- **DIRECTIONS**: Reproduce each line below precisely. Drop the pictures.

- **INFORMATION SUPPLIED**:

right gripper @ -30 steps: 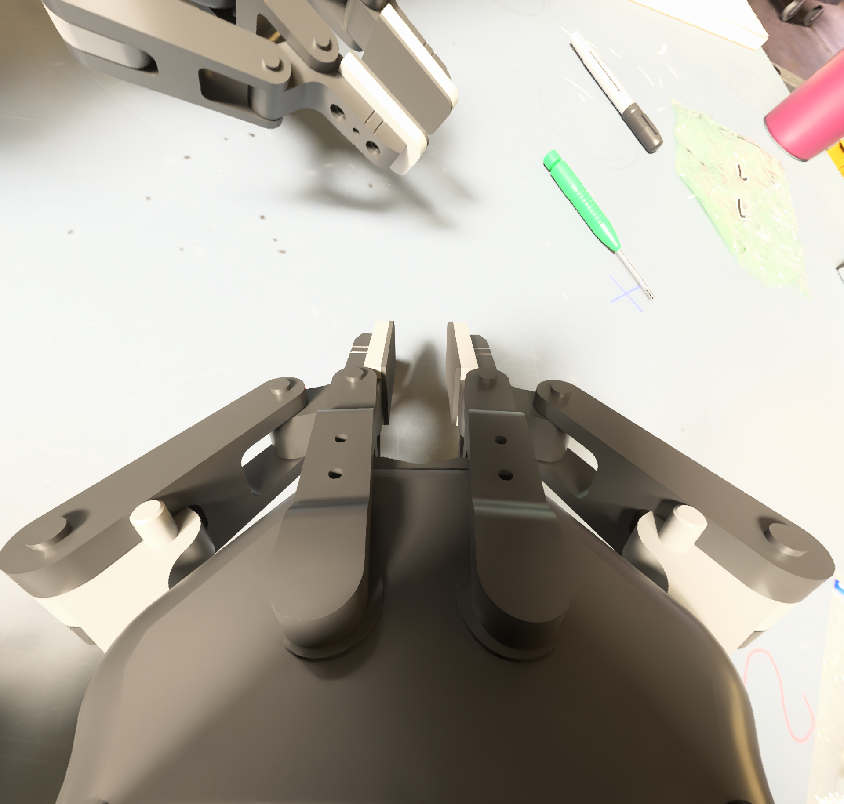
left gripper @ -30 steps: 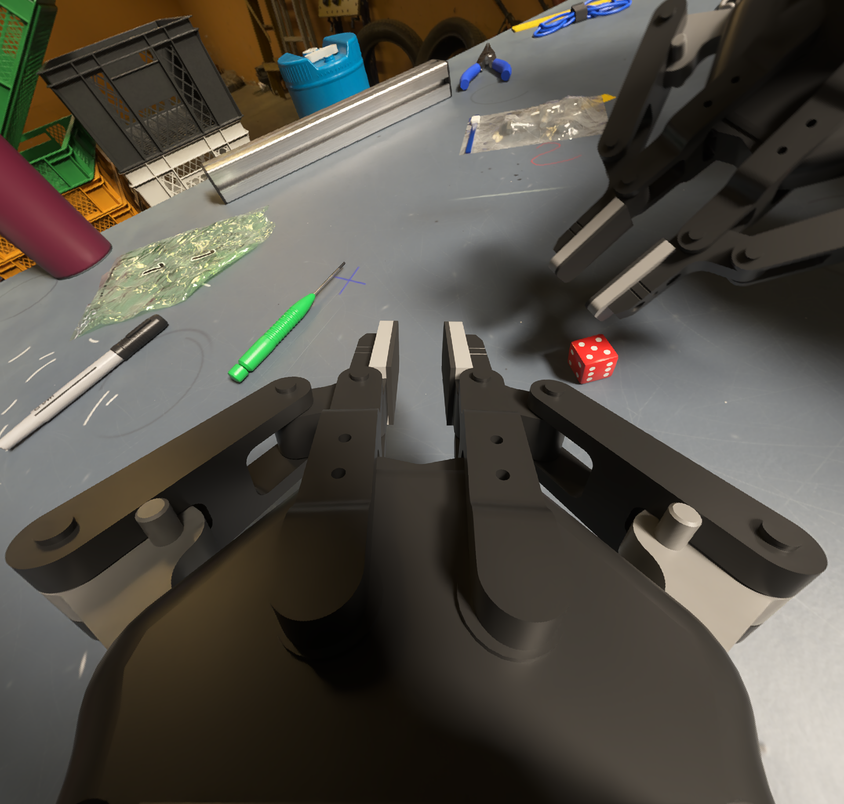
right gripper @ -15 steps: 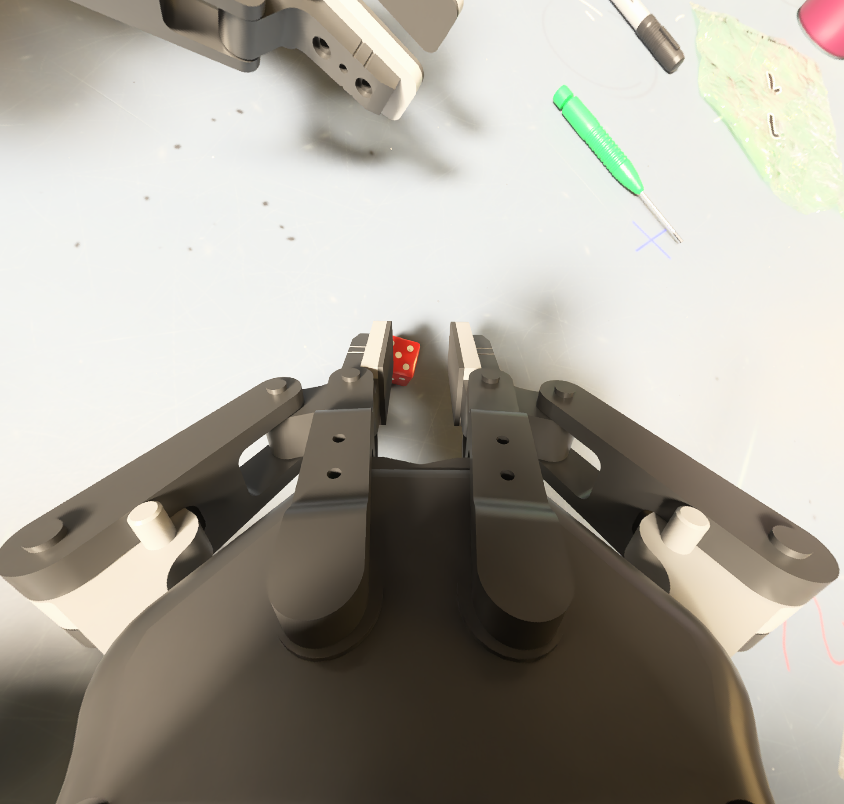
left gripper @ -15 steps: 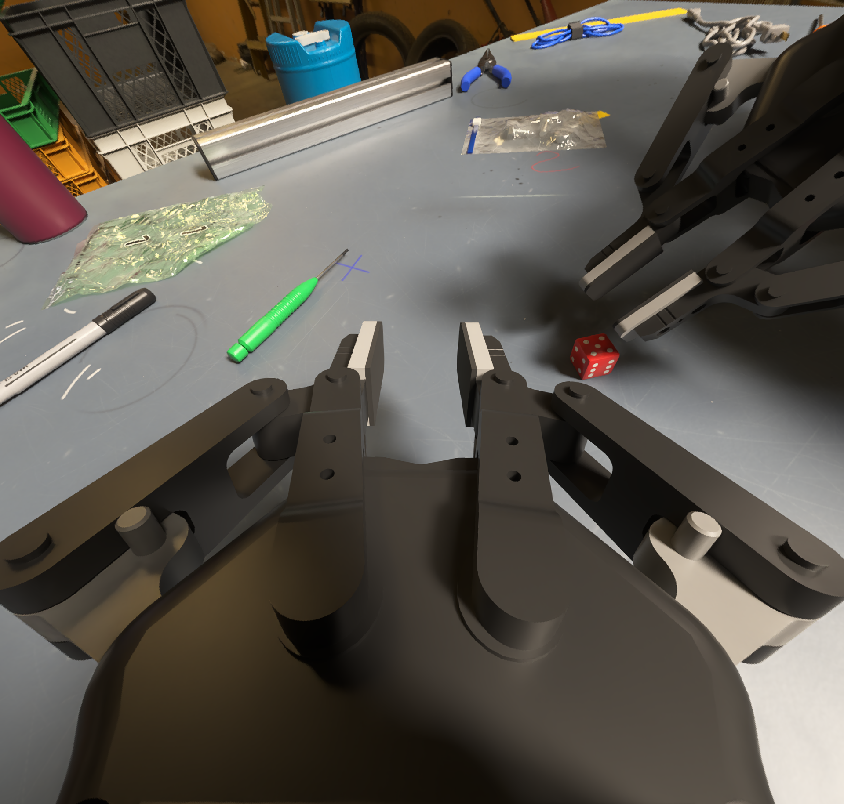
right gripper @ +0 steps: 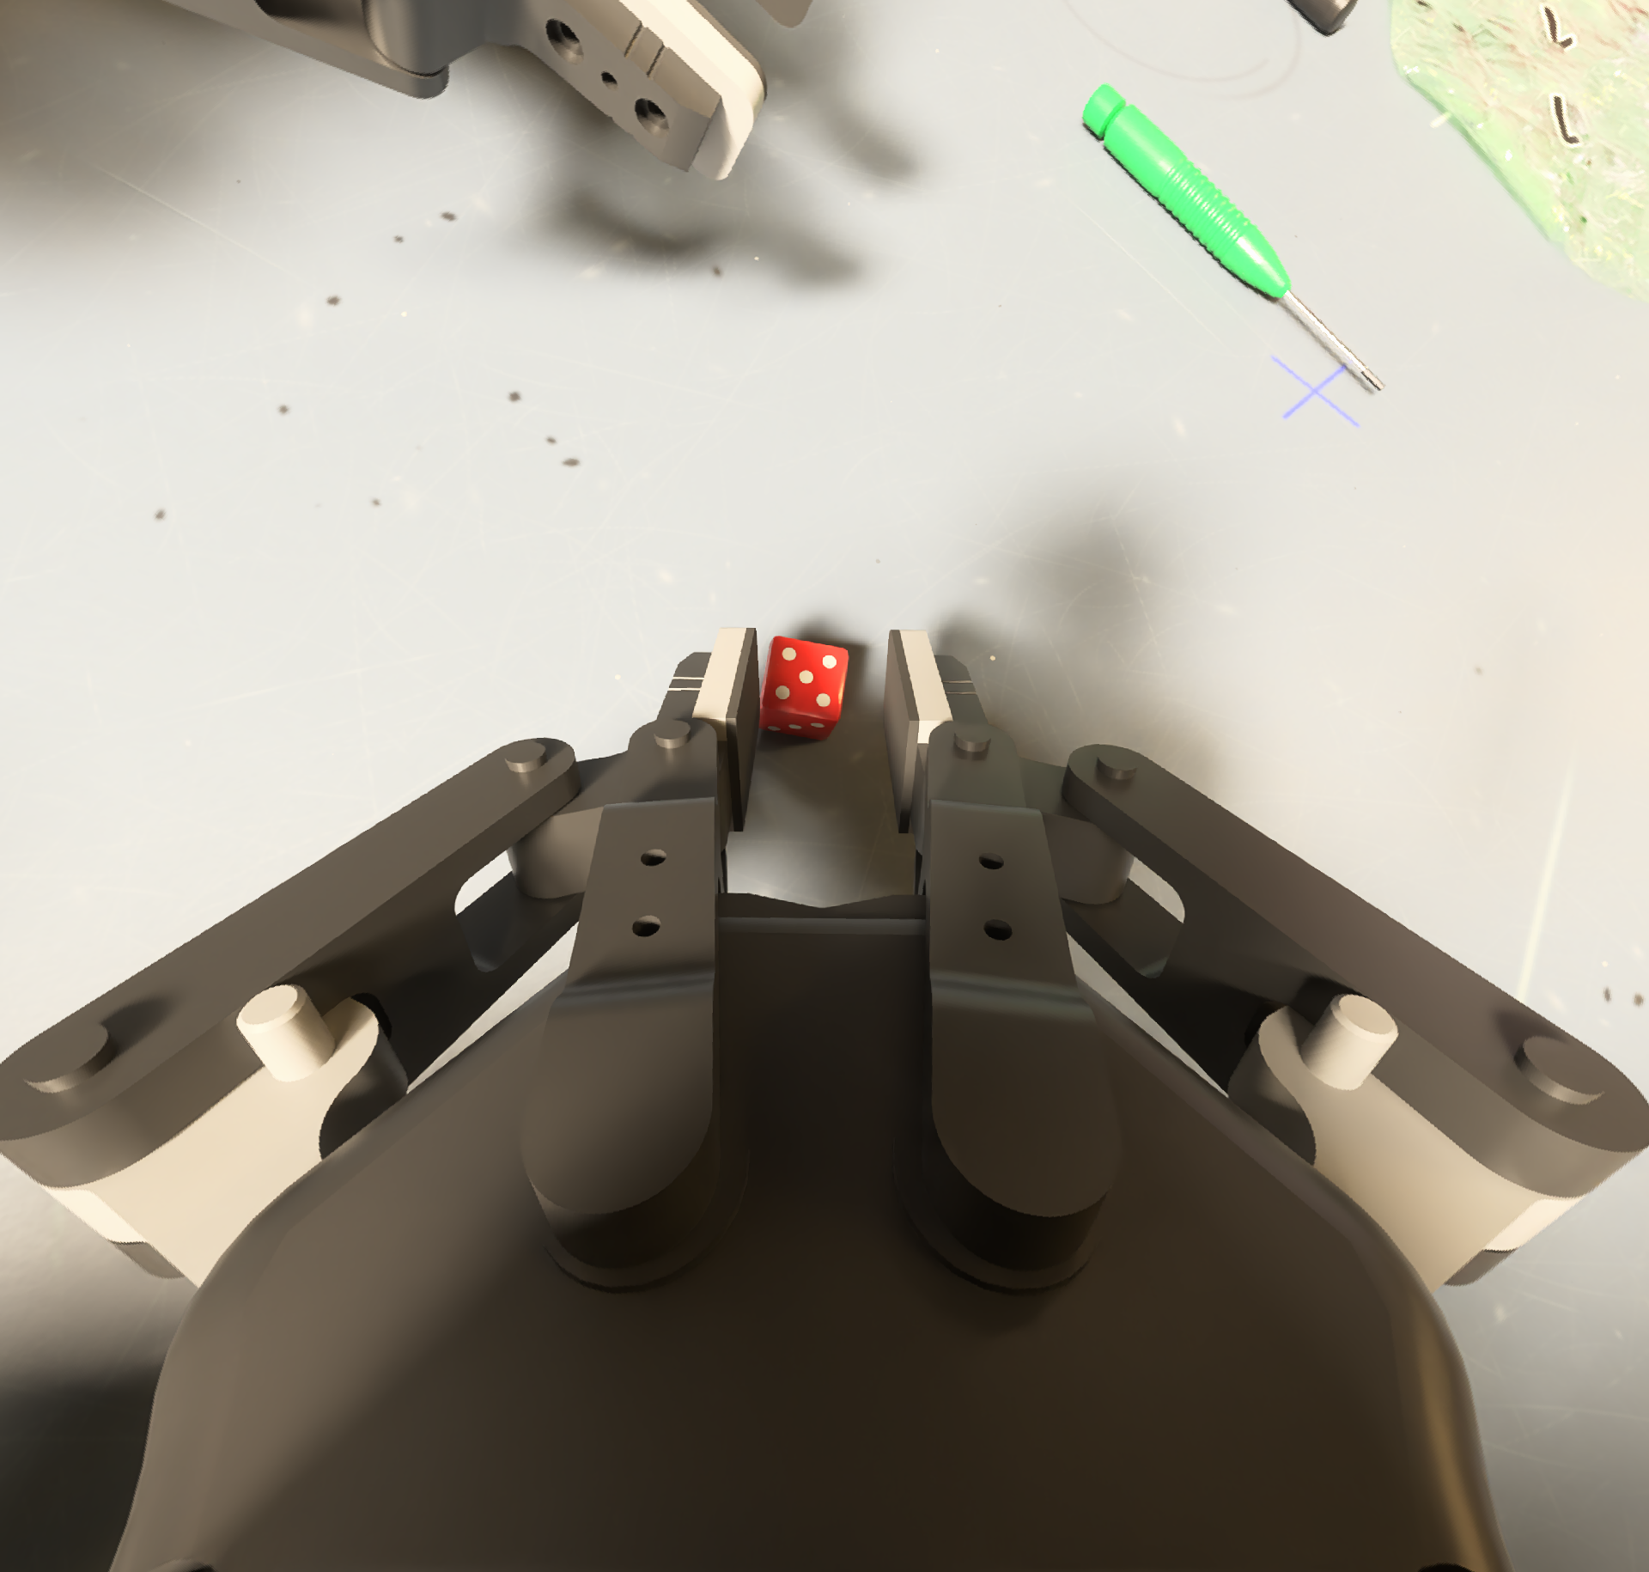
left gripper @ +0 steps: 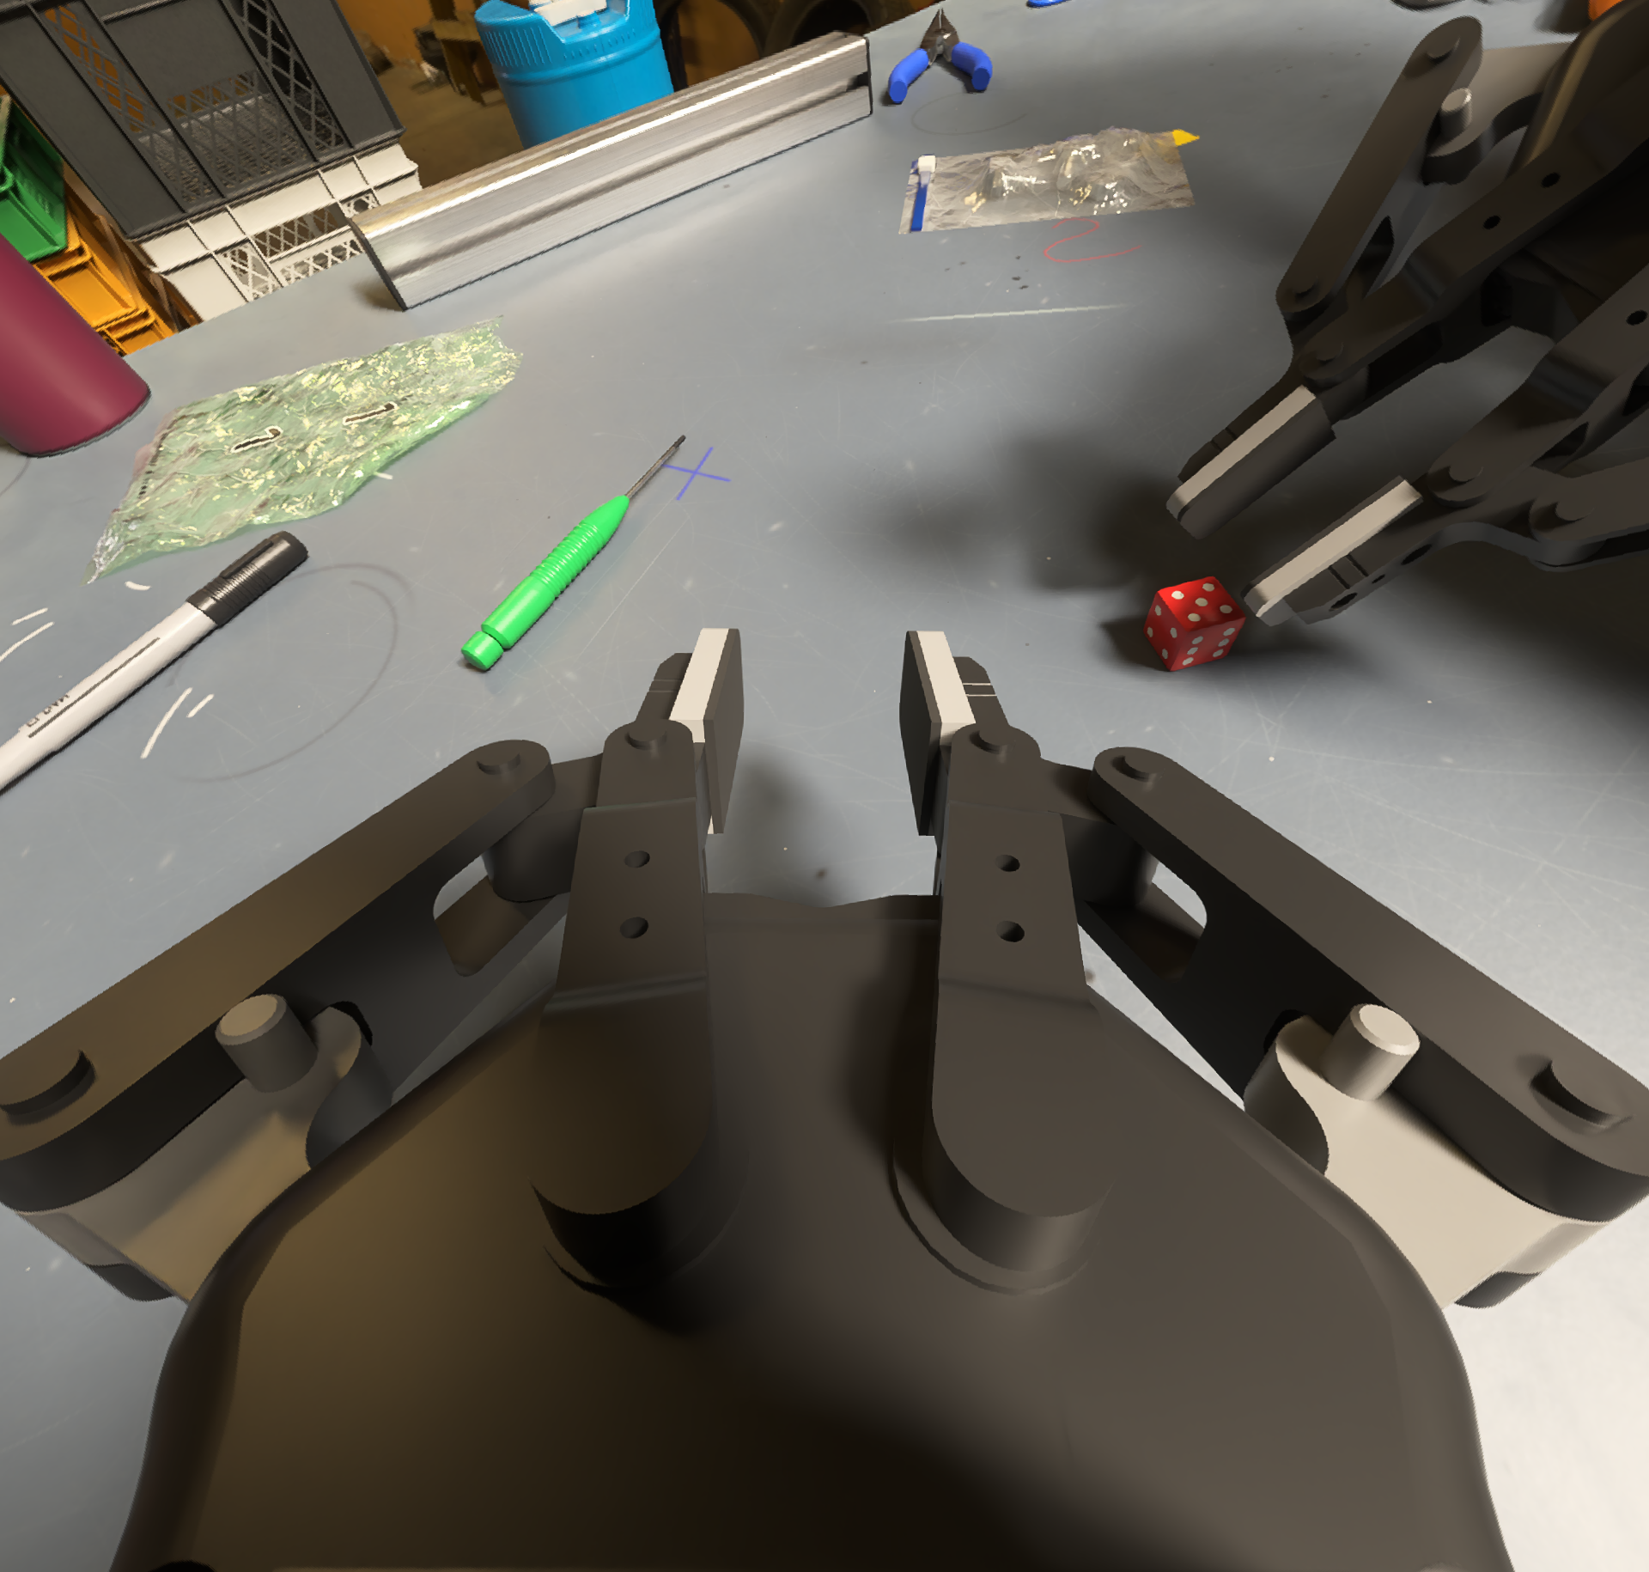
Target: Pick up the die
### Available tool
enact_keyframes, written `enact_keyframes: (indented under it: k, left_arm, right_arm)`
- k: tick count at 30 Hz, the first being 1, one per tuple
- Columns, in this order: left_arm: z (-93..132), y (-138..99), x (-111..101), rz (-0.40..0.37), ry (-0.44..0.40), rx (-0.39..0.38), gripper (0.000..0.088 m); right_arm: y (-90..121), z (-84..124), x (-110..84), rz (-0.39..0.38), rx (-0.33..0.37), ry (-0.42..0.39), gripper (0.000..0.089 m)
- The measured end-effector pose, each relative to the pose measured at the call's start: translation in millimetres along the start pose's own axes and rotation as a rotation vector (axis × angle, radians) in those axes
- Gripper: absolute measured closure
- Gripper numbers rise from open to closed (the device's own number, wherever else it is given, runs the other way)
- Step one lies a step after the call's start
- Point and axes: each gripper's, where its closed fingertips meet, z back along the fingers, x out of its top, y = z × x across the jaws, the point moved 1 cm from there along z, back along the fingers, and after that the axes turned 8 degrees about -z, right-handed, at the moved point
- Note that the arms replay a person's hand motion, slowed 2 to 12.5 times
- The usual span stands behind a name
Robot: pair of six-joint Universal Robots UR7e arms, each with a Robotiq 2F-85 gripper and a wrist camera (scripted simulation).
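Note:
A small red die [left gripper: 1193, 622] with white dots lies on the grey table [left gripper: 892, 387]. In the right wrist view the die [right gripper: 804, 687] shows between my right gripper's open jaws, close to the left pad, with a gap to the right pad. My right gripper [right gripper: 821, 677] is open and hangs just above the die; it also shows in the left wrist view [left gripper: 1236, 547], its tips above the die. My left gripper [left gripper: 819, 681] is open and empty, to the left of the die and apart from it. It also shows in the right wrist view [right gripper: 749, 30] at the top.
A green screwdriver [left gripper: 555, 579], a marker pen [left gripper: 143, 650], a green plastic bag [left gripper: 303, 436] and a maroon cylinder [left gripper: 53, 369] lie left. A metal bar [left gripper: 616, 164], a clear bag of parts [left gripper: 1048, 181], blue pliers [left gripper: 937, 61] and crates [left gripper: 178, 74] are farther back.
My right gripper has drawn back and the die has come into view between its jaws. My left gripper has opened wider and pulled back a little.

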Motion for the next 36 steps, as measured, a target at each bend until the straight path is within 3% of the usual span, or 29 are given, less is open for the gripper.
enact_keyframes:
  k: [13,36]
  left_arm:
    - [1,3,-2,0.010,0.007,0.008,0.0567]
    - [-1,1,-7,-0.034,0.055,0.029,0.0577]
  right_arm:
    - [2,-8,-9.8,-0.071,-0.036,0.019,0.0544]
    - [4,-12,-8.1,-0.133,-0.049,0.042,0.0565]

- **ANSWER SECTION**:
right gripper @ -30 steps: 
left gripper @ -30 steps: 
right gripper @ -15 steps: 
left gripper @ -15 steps: 
right gripper @ +0 steps: 
left gripper @ +0 steps: 
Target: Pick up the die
### Available tool
enact_keyframes, written `enact_keyframes: (indented under it: k, left_arm, right_arm)`
- k: tick count at 30 Hz, the first being 1, one per tuple
- Columns, in this order: left_arm: z (-93..132), y (-138..99), x (-111..101), rz (-0.40..0.37), ry (-0.44..0.40), rx (-0.39..0.38), gripper (0.000..0.088 m); right_arm: y (-90..121), z (-84..124), x (-110..84), rz (-0.39..0.38), rx (-0.33..0.37), ry (-0.42..0.39), gripper (0.000..0.089 m)
- The measured end-effector pose, each relative to the pose measured at the call's start: translation in millimetres along the start pose's own axes and rotation as a rotation vector (axis × angle, radians) in those axes
- Gripper: absolute measured closure
- Gripper numbers rise from open to closed (the device's own number, wherever else it is given, runs the other way)
- Step one lies a step after the call's start
- Point and axes: each gripper's, where its closed fingertips meet, z back along the fingers, x out of its top, y = z × x across the jaws, the point moved 1 cm from there along z, back along the fingers, and after that the axes turned 8 degrees about -z, right-handed, at the moved point
- Note that the arms replay a person's hand motion, slowed 2 to 12.5 times
- The usual span stands behind a name
Robot: pair of six-joint Universal Robots UR7e arms, each with a Robotiq 2F-85 gripper and a wrist camera (scripted simulation).
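Note:
A small red die [left gripper: 1193, 622] with white dots lies on the grey table [left gripper: 892, 387]. In the right wrist view the die [right gripper: 804, 687] shows between my right gripper's open jaws, close to the left pad, with a gap to the right pad. My right gripper [right gripper: 821, 677] is open and hangs just above the die; it also shows in the left wrist view [left gripper: 1236, 547], its tips above the die. My left gripper [left gripper: 819, 681] is open and empty, to the left of the die and apart from it. It also shows in the right wrist view [right gripper: 749, 30] at the top.
A green screwdriver [left gripper: 555, 579], a marker pen [left gripper: 143, 650], a green plastic bag [left gripper: 303, 436] and a maroon cylinder [left gripper: 53, 369] lie left. A metal bar [left gripper: 616, 164], a clear bag of parts [left gripper: 1048, 181], blue pliers [left gripper: 937, 61] and crates [left gripper: 178, 74] are farther back.
My right gripper has drawn back and the die has come into view between its jaws. My left gripper has opened wider and pulled back a little.
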
Motion for the next 36 steps, as measured, a target at each bend until the straight path is within 3% of the usual span, or 29 are given, less is open for the gripper.
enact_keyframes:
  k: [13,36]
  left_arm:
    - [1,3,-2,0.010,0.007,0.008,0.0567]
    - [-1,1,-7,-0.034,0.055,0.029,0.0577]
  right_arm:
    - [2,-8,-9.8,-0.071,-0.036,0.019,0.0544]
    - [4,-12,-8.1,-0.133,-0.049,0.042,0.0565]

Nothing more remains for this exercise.